- _Exercise_:
Search the data for the string "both" and extract every line where it appears.

- _Records for this task_:
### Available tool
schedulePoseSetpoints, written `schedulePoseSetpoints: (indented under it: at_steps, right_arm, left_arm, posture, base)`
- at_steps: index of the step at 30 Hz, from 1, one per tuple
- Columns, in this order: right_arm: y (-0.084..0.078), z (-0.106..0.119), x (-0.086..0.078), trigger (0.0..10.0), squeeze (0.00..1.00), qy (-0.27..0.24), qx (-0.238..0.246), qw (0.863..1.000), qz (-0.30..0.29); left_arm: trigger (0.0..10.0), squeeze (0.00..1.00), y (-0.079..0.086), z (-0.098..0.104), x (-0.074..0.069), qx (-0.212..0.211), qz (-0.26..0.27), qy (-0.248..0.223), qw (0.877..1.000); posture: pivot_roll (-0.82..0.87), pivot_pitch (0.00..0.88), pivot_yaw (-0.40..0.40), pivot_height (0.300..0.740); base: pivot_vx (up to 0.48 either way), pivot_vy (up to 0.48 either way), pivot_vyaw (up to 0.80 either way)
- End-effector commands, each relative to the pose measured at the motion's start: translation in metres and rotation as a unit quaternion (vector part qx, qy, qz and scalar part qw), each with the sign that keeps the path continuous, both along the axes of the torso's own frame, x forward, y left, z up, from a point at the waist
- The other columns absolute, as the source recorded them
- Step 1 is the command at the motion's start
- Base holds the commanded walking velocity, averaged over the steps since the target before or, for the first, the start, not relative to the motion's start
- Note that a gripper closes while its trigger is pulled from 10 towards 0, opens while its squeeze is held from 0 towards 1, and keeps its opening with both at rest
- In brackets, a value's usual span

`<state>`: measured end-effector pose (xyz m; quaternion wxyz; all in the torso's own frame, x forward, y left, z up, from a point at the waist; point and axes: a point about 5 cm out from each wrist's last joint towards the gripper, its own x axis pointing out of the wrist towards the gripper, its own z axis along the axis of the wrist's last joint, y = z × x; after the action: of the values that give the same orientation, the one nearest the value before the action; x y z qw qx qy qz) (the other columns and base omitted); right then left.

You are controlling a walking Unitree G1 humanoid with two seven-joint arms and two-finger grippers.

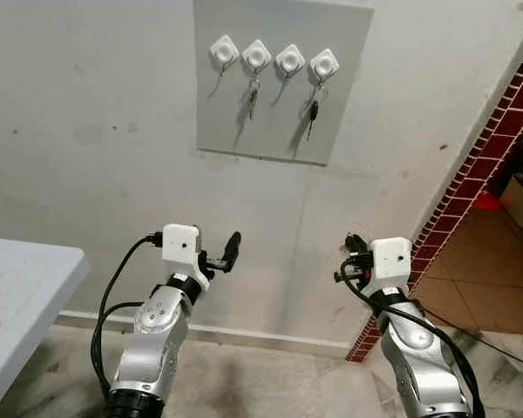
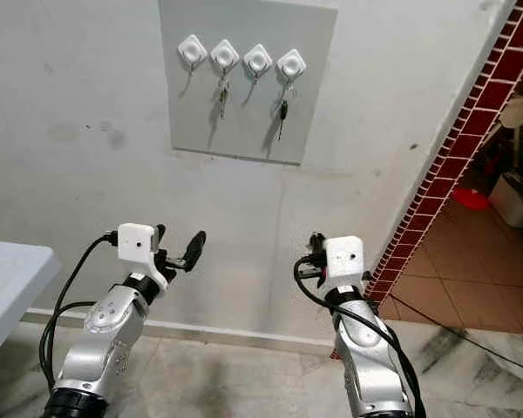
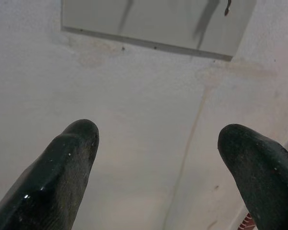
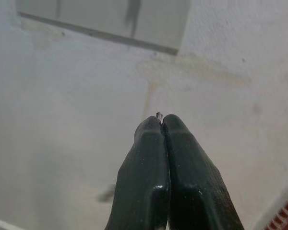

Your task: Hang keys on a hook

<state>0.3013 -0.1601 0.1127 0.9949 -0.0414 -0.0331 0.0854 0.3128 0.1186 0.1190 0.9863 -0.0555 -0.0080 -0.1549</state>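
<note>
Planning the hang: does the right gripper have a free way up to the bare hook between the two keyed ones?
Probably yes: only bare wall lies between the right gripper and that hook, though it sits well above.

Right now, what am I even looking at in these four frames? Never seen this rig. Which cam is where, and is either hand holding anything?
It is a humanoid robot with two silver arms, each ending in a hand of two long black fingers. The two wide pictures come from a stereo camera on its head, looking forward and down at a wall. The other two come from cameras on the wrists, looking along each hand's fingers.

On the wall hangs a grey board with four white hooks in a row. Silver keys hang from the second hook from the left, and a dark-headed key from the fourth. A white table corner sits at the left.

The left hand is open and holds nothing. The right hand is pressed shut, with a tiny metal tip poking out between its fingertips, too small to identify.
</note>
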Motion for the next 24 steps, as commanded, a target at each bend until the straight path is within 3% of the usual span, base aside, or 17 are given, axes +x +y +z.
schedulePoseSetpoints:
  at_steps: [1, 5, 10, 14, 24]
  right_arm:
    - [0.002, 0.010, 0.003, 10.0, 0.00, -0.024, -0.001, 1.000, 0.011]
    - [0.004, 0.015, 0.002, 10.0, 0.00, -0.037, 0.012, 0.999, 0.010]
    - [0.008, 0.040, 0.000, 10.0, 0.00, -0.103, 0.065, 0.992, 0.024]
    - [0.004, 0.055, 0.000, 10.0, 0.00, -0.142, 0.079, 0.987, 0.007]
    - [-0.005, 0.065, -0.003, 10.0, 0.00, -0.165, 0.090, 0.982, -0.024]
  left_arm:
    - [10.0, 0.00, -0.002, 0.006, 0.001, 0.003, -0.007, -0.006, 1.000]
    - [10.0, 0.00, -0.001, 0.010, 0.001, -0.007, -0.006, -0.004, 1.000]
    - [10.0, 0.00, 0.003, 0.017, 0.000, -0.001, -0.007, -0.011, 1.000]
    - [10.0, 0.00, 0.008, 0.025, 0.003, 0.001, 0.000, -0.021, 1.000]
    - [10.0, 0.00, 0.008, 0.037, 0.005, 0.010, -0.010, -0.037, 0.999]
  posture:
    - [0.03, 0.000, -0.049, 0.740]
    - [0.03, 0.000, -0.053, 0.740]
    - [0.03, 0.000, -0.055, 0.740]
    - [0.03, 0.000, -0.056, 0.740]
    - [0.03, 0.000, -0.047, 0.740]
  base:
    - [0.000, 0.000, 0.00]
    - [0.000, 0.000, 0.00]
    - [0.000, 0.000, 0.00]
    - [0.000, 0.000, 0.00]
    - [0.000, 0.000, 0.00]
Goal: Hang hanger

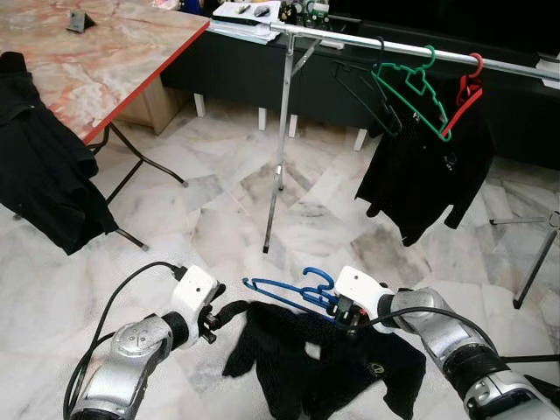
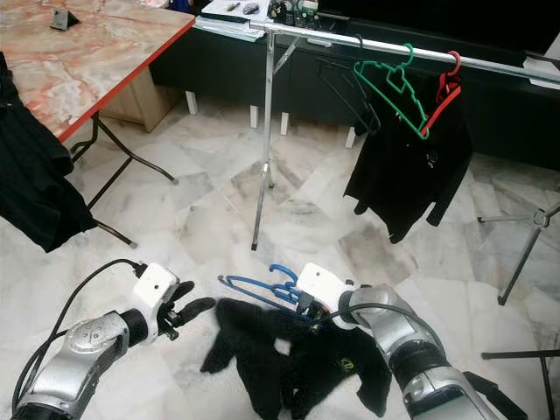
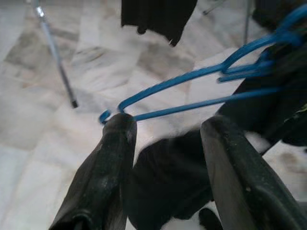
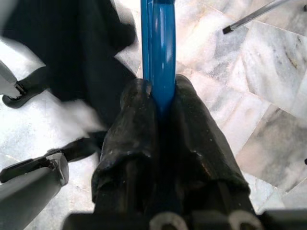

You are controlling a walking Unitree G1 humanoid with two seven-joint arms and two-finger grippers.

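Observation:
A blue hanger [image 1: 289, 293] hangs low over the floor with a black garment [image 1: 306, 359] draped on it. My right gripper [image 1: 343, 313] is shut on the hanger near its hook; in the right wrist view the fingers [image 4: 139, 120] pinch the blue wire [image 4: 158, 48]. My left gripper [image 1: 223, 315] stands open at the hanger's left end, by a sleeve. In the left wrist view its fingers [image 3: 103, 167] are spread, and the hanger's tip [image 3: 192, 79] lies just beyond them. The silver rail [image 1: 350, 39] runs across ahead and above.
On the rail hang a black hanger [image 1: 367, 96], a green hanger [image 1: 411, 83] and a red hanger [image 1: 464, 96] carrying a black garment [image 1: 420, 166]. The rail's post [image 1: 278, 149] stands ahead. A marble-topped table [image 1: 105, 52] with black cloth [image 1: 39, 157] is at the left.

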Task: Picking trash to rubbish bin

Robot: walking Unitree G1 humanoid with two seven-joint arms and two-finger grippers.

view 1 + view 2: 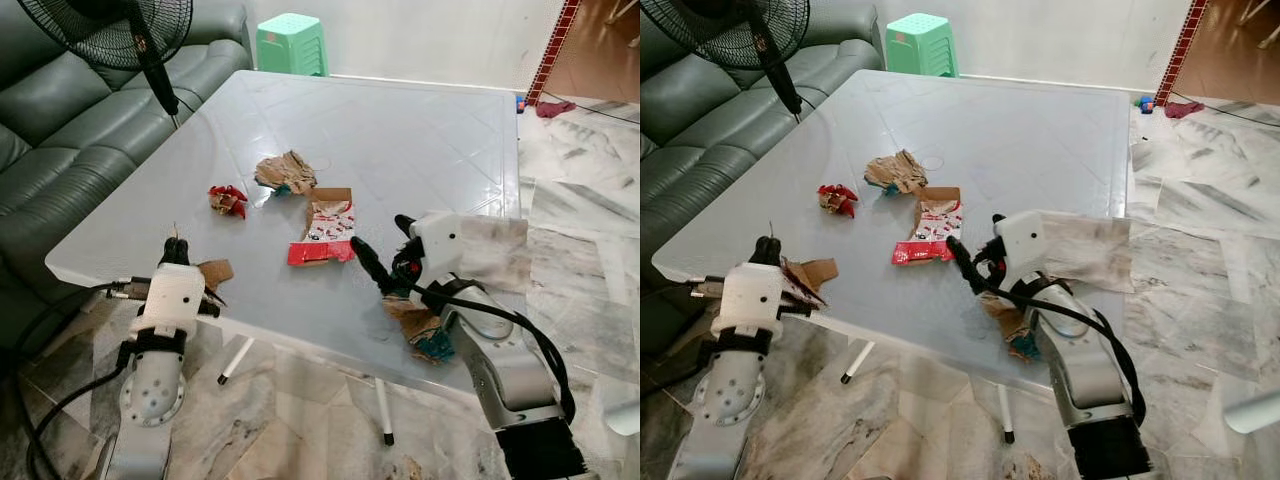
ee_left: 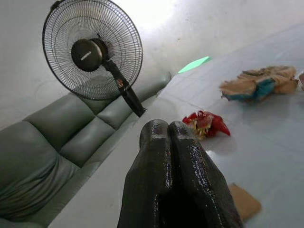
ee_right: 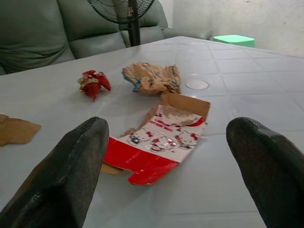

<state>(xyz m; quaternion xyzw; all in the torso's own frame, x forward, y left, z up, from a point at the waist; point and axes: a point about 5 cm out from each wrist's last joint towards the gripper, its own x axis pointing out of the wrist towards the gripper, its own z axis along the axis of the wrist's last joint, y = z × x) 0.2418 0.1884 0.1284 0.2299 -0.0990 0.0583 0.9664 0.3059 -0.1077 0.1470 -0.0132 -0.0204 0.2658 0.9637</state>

- _Exercise result_:
- End-effector commands, each relative to the pose measured at the motion's start: translation in metres and rotation as a unit quaternion (vector part qx, qy, qz and scalar part qw), each with the sign that keeps the path continuous, both along the axes of the torso's own frame, x forward, y left, z up, from a point at the waist
- Note that a gripper closes while its trigger is pulled from 10 towards 0, opens while its squeeze is held from 0 towards 1, and keeps its opening with both at rest

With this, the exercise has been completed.